*Task requirements*
Reproduce the listing that follows word for word, without its pictures.

*Given data*
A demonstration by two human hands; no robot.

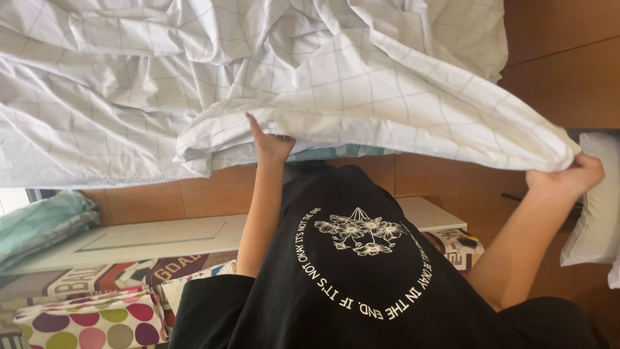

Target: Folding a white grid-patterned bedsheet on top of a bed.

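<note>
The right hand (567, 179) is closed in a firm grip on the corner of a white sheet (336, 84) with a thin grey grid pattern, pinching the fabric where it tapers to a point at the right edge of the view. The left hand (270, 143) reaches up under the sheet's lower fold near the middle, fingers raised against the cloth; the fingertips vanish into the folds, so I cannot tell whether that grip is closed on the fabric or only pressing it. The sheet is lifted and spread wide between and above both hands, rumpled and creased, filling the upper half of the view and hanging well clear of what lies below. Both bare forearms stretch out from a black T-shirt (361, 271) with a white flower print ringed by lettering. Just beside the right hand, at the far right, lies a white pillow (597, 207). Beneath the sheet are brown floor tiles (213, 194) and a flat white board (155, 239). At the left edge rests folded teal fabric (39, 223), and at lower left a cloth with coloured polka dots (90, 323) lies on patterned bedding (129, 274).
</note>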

*Exercise answer*
A demonstration by two human hands; no robot.


Target: Folding a white grid-patterned bedsheet on top of a bed.

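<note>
The right hand (567, 179) is closed in a firm grip on the corner of a white sheet (336, 84) with a thin grey grid pattern, pinching the fabric where it tapers to a point at the right edge of the view. The left hand (270, 143) reaches up under the sheet's lower fold near the middle, fingers raised against the cloth; the fingertips vanish into the folds, so I cannot tell whether that grip is closed on the fabric or only pressing it. The sheet is lifted and spread wide between and above both hands, rumpled and creased, filling the upper half of the view and hanging well clear of what lies below. Both bare forearms stretch out from a black T-shirt (361, 271) with a white flower print ringed by lettering. Just beside the right hand, at the far right, lies a white pillow (597, 207). Beneath the sheet are brown floor tiles (213, 194) and a flat white board (155, 239). At the left edge rests folded teal fabric (39, 223), and at lower left a cloth with coloured polka dots (90, 323) lies on patterned bedding (129, 274).
</note>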

With the answer given, the exercise is complete.